The learning curve is nothing short of brutal, possibly due to the fact that theres insufficient visual cues on the GUI as to what is killing you at that point in time, and it has an amount of bugs which can only be described as “debilitating”.  However if those two very-big-deal issues were fixed, it would actually be a brilliant game. As it stands, I do not recommend its purchase, and I will tell you why:

Fallout 3!

Fallout 3 is the best reason NOT to buy S.T.A.L.K.E.R, because it does everything that stalker tried to do and succeeds. It is easy (at times unreasonably easy, but lets not nitpick), it is atmospheric, even if the atmosphere is completely different, and most of all it WORKS.
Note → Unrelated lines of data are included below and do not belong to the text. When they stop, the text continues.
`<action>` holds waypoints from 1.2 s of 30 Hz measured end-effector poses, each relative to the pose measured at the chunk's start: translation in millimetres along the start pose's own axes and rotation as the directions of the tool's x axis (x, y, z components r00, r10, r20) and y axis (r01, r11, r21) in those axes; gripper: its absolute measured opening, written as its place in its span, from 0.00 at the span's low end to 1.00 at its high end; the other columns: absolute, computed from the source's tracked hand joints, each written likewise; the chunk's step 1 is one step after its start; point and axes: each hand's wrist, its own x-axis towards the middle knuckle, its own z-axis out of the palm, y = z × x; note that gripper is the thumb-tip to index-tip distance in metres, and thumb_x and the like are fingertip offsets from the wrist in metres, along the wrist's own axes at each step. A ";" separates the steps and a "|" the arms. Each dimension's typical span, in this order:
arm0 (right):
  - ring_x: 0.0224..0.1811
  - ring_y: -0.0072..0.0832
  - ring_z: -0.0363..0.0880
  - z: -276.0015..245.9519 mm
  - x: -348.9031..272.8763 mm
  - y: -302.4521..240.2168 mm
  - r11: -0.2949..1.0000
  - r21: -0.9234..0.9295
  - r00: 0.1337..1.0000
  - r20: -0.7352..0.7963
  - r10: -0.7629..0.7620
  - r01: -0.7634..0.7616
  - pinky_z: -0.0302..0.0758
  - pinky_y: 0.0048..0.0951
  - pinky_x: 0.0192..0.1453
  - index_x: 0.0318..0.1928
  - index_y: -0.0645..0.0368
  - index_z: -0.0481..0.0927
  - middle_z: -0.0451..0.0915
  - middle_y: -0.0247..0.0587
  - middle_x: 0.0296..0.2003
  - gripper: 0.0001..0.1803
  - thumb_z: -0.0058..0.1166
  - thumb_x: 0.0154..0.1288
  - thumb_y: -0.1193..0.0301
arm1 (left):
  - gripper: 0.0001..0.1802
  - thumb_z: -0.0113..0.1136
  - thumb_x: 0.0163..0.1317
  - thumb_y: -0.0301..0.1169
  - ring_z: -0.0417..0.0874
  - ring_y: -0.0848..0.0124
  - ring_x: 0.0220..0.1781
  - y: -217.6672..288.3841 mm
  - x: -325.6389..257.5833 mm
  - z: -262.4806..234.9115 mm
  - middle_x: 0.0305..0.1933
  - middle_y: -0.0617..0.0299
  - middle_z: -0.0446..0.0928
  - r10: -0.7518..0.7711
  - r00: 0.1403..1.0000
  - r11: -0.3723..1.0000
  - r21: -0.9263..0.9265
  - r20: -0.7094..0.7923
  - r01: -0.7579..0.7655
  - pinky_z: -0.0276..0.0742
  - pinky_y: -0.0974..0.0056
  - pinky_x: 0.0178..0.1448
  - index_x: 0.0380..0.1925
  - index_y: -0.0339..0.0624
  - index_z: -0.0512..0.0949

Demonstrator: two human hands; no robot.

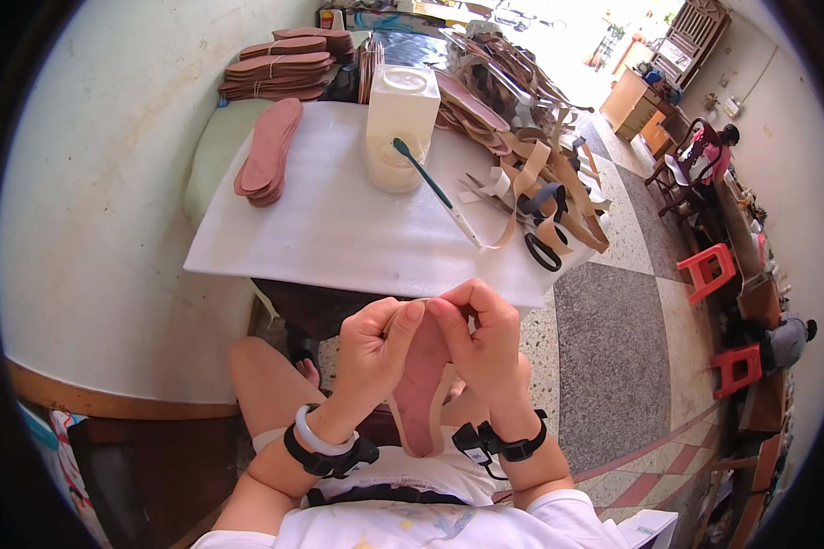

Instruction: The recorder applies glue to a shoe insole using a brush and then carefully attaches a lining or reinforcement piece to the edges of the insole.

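Over my lap I hold up a pink shoe insole (421, 393) with a tan strip along its edge. My left hand (380, 343) pinches its upper left edge, thumb on the pink face. Opposite it, my right hand (481, 334) grips the upper right edge in the same way. Both thumbs nearly meet at the top end; the fingers behind the insole are partly hidden. The insole's other end hangs toward my body. Just beyond my hands is the near edge of a white-topped table (339, 247).
A pink insole stack (270, 156) lies at the table's left. A translucent container (398, 128) holds a green-and-white brush (435, 192). At right are scissors (542, 252) under tan strips (531, 178). Bundled insoles (279, 69) lie behind. Two people sit far right near red stools (708, 272).
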 end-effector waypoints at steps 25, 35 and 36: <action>0.42 0.21 0.79 -16.9 -11.8 21.7 0.884 0.374 0.950 0.241 0.200 -0.281 0.76 0.22 0.48 0.59 0.66 0.69 0.79 0.46 0.46 0.23 0.55 0.64 0.80 | 0.20 0.57 0.68 0.39 0.60 0.88 0.22 -6.0 23.4 -12.3 0.17 0.77 0.66 -0.109 0.974 0.983 -0.165 -0.198 0.077 0.55 0.77 0.23 0.21 0.36 0.77; 0.41 0.16 0.77 -4.3 -26.7 27.9 0.679 0.561 0.881 0.300 0.366 -0.473 0.74 0.17 0.44 0.55 0.64 0.72 0.80 0.37 0.42 0.20 0.59 0.63 0.78 | 0.09 0.59 0.66 0.32 0.79 0.81 0.34 3.6 19.8 -5.5 0.34 0.67 0.80 -0.356 0.934 0.735 -0.610 0.026 0.297 0.77 0.74 0.39 0.39 0.37 0.79; 0.40 0.15 0.77 -2.2 -27.3 31.4 0.694 0.575 0.902 0.275 0.334 -0.433 0.74 0.15 0.42 0.54 0.64 0.73 0.81 0.36 0.41 0.20 0.60 0.62 0.77 | 0.09 0.60 0.65 0.29 0.81 0.80 0.36 5.4 18.3 -3.7 0.36 0.65 0.81 -0.372 0.928 0.749 -0.581 0.028 0.318 0.78 0.72 0.42 0.42 0.36 0.78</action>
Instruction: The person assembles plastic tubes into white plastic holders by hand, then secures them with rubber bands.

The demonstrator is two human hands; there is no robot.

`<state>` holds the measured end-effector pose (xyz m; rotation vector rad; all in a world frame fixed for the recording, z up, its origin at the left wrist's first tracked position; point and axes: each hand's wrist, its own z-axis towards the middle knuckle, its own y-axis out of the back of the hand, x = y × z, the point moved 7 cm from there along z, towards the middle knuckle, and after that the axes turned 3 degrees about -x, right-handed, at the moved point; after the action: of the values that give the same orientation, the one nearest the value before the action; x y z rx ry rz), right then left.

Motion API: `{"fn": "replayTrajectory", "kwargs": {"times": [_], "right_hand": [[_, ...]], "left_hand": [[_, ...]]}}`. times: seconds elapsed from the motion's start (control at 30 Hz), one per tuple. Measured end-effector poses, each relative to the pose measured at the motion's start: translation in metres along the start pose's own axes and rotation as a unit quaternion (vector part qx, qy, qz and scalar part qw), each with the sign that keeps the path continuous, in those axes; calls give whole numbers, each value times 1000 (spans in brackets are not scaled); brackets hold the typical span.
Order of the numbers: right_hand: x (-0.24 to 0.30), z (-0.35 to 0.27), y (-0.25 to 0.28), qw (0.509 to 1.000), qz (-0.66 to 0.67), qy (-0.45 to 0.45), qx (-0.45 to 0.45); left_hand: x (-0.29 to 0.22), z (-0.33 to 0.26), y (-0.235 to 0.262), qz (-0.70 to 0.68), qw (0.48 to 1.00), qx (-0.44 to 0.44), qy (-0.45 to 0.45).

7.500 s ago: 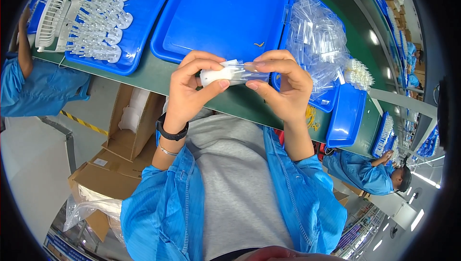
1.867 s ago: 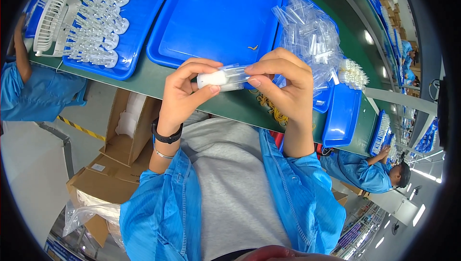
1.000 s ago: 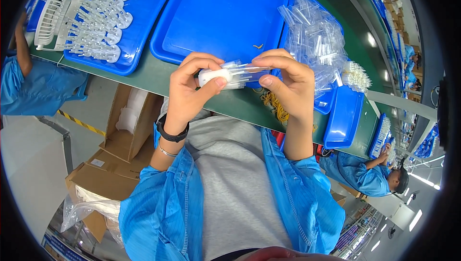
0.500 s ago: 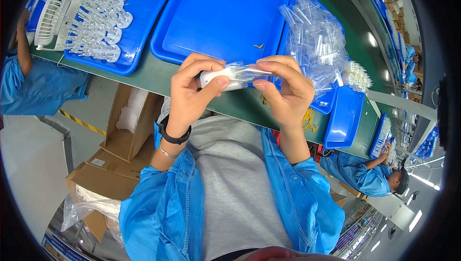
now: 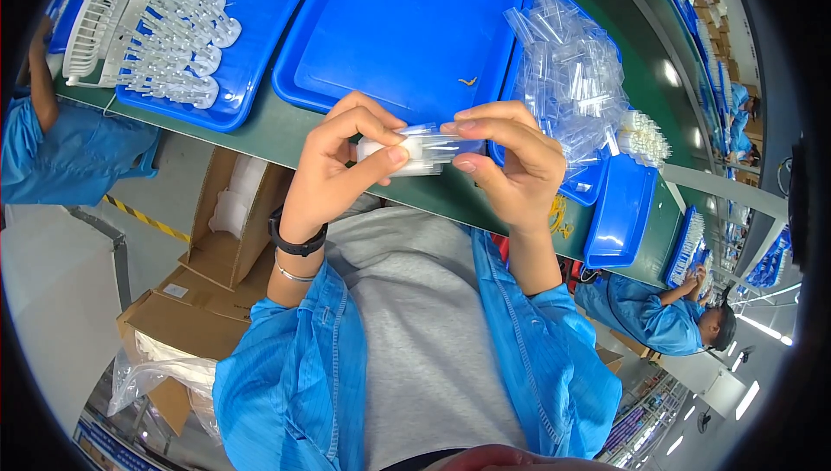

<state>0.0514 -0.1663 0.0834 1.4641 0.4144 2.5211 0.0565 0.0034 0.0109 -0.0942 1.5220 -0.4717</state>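
Between the thumb and fingers of my left hand (image 5: 342, 151) is a white plastic piece (image 5: 374, 152) with a rounded body, partly covered by the fingers. Clear plastic tubes (image 5: 431, 151) extend from its right side. My right hand (image 5: 511, 155) is curled at the far end of these tubes, index fingertip on the upper one and thumb just below. How firmly it grips is hard to make out. Both hands are above the table's near edge, in front of a large blue tray (image 5: 389, 47).
Pronged white pieces (image 5: 177, 47) fill a blue tray at left, beside a white rack (image 5: 93, 29). Clear tubes (image 5: 571, 73) are heaped in a tray at right, near an upright blue bin (image 5: 619, 220) and yellow rubber bands (image 5: 561, 216). Co-workers sit at both sides; cardboard boxes (image 5: 195, 315) stand lower left.
My left hand has shifted slightly left and tilted the white piece. The clear tubes now reach farther over it, and the right fingertips have moved a little left along them.
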Motion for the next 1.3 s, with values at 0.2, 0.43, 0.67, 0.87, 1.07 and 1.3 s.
{"fn": "replayTrajectory", "kwargs": {"times": [0.2, 0.43, 0.67, 0.87, 1.07, 1.3], "right_hand": [[-9, 12, -4, 991, 22, -62, 117], [-4, 18, -15, 992, -3, -43, 118], [-1, 21, -4, 998, -2, -6, 67], [16, 25, -1, 998, -14, 31, 56], [15, 21, -10, 997, -1, 7, 82], [-13, 4, -18, 967, 173, -151, 111]], "left_hand": [[3, -1, 2, 33, 999, 13, -5], [18, 2, 7, -72, 997, -12, 4], [23, 5, 3, -218, 976, 12, -12], [45, 2, 12, -282, 959, 16, 4], [33, 0, 14, -215, 973, 15, -85], [-1, -7, 13, -95, 989, 3, -117]]}}
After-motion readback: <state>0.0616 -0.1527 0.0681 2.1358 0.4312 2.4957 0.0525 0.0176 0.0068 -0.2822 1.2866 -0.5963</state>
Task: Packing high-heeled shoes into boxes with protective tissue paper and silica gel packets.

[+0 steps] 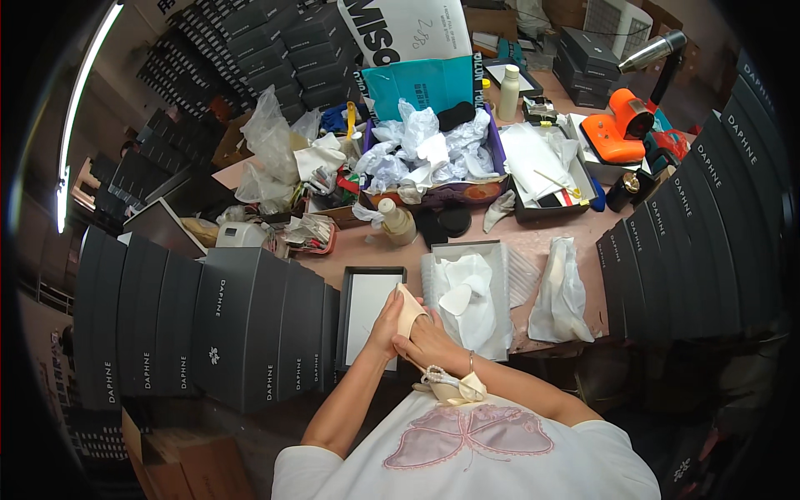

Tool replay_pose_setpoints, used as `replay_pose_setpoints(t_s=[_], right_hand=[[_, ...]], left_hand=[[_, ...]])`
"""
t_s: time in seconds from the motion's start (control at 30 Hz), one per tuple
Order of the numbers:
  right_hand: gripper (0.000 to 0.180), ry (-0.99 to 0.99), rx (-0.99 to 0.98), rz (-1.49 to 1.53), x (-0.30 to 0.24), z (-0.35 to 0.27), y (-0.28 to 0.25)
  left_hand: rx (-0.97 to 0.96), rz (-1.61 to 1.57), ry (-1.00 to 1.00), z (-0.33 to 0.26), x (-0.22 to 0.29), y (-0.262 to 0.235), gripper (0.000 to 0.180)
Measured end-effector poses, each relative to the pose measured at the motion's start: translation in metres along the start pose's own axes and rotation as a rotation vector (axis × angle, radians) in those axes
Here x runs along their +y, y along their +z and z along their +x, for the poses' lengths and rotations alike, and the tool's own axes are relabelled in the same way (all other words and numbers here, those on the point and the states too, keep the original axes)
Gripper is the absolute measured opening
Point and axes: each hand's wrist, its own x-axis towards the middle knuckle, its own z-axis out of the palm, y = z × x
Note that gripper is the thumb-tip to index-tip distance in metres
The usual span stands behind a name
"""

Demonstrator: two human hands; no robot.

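My left hand point(386, 323) is closed around a pale cream shoe point(409, 310) with a pointed toe, which points away from me. Closed on the same shoe, my right hand point(435, 344) has its fingers partly in the shoe's opening, so the fingertips are hidden. A string of pearls and a cream bow point(472, 387) hang by my right wrist; whether they belong to the shoe I cannot tell. Just beyond my left hand lies a dark shallow box part point(343, 354) with a white inside. To the right, an open box point(505, 354) holds crumpled white tissue point(475, 321).
Dark shoe boxes stand stacked at left point(233, 325) and right point(667, 275). A white paper-wrapped bundle point(560, 296) lies right of the open box. Farther back are a squat bottle point(397, 223), a purple-edged bin of crumpled paper point(433, 158) and an orange tool point(618, 129).
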Motion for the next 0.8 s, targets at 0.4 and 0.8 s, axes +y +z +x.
replay_pose_setpoints(t_s=[0.4,0.8], right_hand=[[0.075,-0.184,-0.228,-0.206,-0.027,-0.042,-0.054],[0.066,-0.021,-0.056,0.442,-0.005,-0.004,-0.015]], left_hand=[[-0.072,0.065,-0.044,-0.009,-0.008,0.021,0.043],[0.06,0.088,-0.088,0.006,-0.007,0.009,0.041]])
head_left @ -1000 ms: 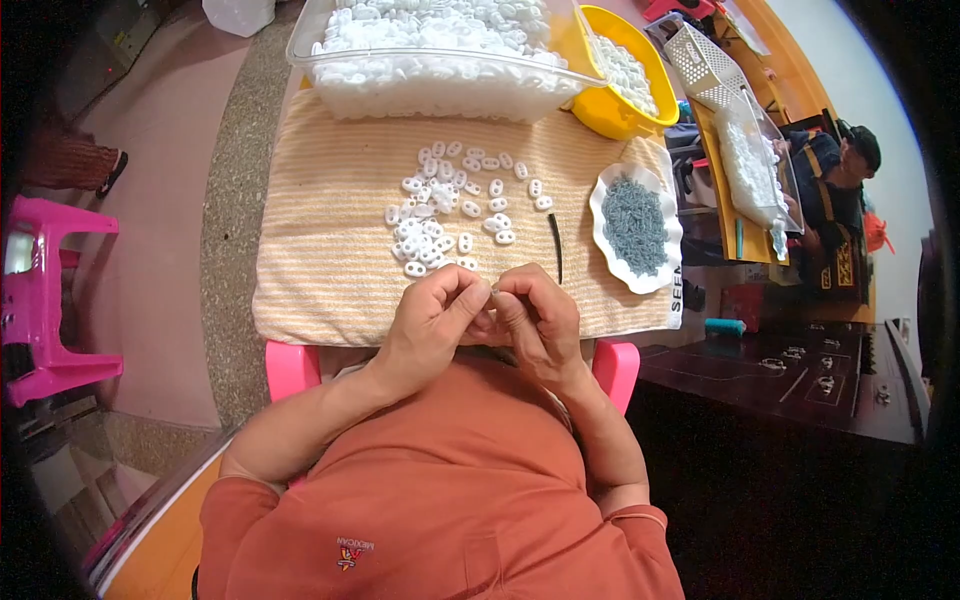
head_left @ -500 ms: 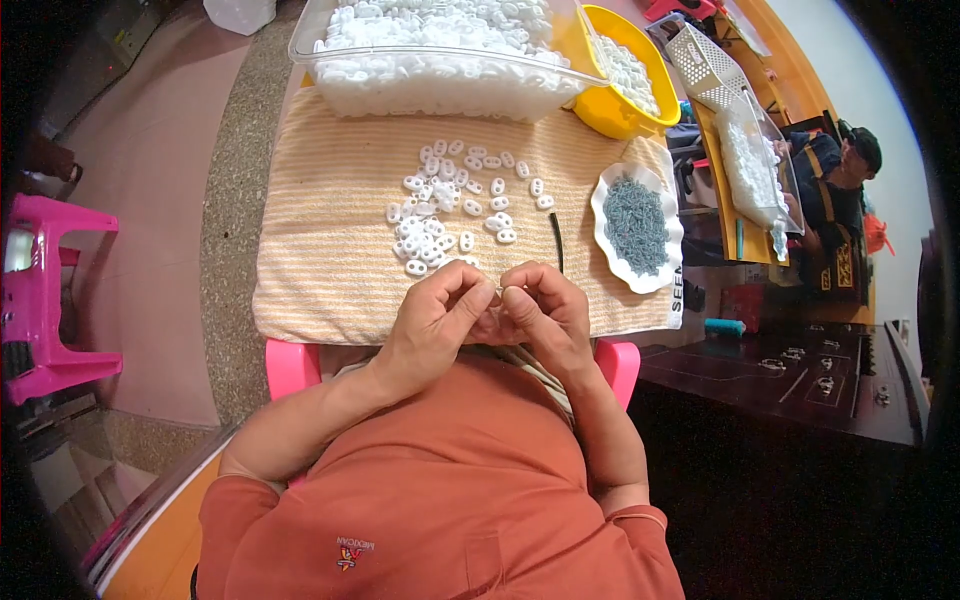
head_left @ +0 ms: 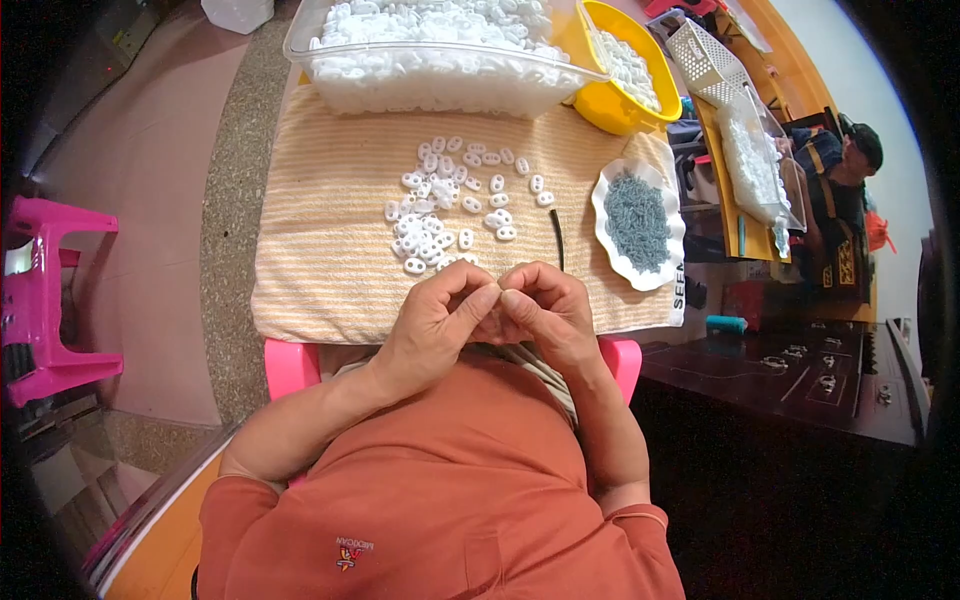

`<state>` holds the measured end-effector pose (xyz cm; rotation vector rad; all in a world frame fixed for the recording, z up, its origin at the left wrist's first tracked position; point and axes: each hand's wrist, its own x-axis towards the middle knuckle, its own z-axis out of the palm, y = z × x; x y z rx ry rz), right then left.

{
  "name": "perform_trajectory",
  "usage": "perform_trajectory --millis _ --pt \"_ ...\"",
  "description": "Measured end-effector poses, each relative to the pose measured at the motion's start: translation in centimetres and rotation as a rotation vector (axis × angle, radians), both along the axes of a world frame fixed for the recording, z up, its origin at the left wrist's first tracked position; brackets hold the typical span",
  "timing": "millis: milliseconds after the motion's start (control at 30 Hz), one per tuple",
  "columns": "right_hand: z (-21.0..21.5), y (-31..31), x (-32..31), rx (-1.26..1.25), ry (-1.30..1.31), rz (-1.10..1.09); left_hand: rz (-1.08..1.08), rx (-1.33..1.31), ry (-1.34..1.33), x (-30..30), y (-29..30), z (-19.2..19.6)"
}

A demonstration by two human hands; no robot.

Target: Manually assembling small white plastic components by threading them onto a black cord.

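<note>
Close to the table's front edge, my left hand [head_left: 443,308] and my right hand [head_left: 550,310] meet with thumbs and forefingers pinched. Whatever lies between the fingertips is too small and covered to make out. Just beyond them, small white oval plastic pieces [head_left: 418,235], each with two holes, lie in a loose heap and scattered to its right. A thin black rod [head_left: 557,240] rests on the striped towel [head_left: 320,220] past my right hand. To the right, a white wavy-rimmed dish [head_left: 604,232] holds many small grey-blue pieces [head_left: 638,222].
At the far edge stands a clear bin [head_left: 430,88] full of white pieces, beside a yellow basin [head_left: 605,112] holding more. Pink stool [head_left: 50,300] on the left floor. At right, another person [head_left: 840,175] sits near a second clear bin [head_left: 755,165].
My hands stay nearly in place, fingertips slightly closer together. A small pale bit seen between them earlier is now covered. The pieces on the towel have not visibly moved.
</note>
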<state>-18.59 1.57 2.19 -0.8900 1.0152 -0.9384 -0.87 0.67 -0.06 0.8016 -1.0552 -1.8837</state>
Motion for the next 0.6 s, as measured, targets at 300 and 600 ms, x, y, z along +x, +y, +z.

The biggest point of hype for fallout 3 was the dynamic endings, with “300 permutations of ending cinematic based on the path the player took throughout the game, all voiced by <famous person here> <more hype here>”. Let me open by saying this was a load of crap. My personal ending cinematic had me with a dog, for some reason. A dog! Throughout my whole game, the height of player/dog interaction that had happened was when i ran out of ammo and had to cave in some dogs skulls in with a baseball bat. At no point during my game had i walked into the sunset with a peaceful dog at my side, and yet somehow somebody managed to get footage of it to put on the ending cinematic. Also i tried to hit on every woman that came along, but i guess thats the sort of thing people don’t talk about after you’re dead.

OOPS, WAS THAT A SPOILER?

But don’t worry, you have a choice to NOT die, meaning there is still mystery in the games ending. So i guess I have, through a technicality, circumvented the lynching i so deserve. The amount of choice you have in the game, apart from the ending (RAILROAD PLOT) is exemplary. I was given a mission where I had to rescue some children from the slave-trade capital of the wastelands, paradise falls. After following an elaborate plan for a few steps, I just decided it’d be easier to walk up to the leader of the slavers, put a .44 round in his skull, and then single handedly kill every single inhabitant of  the slaver village when they came to get me. It was quite enjoyable, I tell you, and I almost ran out of ammo. But the greatest thing is that it was actually a valid option, even if the game made absolutely no suggestion of the ludicrous possibility. Of course i still had to follow the kids instructions to open their cells, but when it came down to it, slaughtering the entire town had been so much more effective than distracting the guard by navigating through a tiresome conversation tree about beer.

But i digress.

You have a lot of choice in fallout 3, there are so many places to explore, and pillage. The characters are people you can actually identify with, and subsequently connect with and hit on. Nothing is set in concrete. I played my entire first game of fallout 3 wearing the hat i had looted from the bullet-riddled corpse of the tutorial character. That speaks volumes for the worlds malleability. One disconcerting misfeature I found was that no matter how many days passed, his naked corpse was still on the floor of the tavern in which he had been killed, which made me very uncomfortable. Don’t people in the future bury their dead? Or at least move them somewhere they won’t get stepped on?

However a bit of inconsistency comes with the territory when you’re playing a game with as much unbridled freedom as fallout 3 gives you. As it stands, it is a landmark game of our time.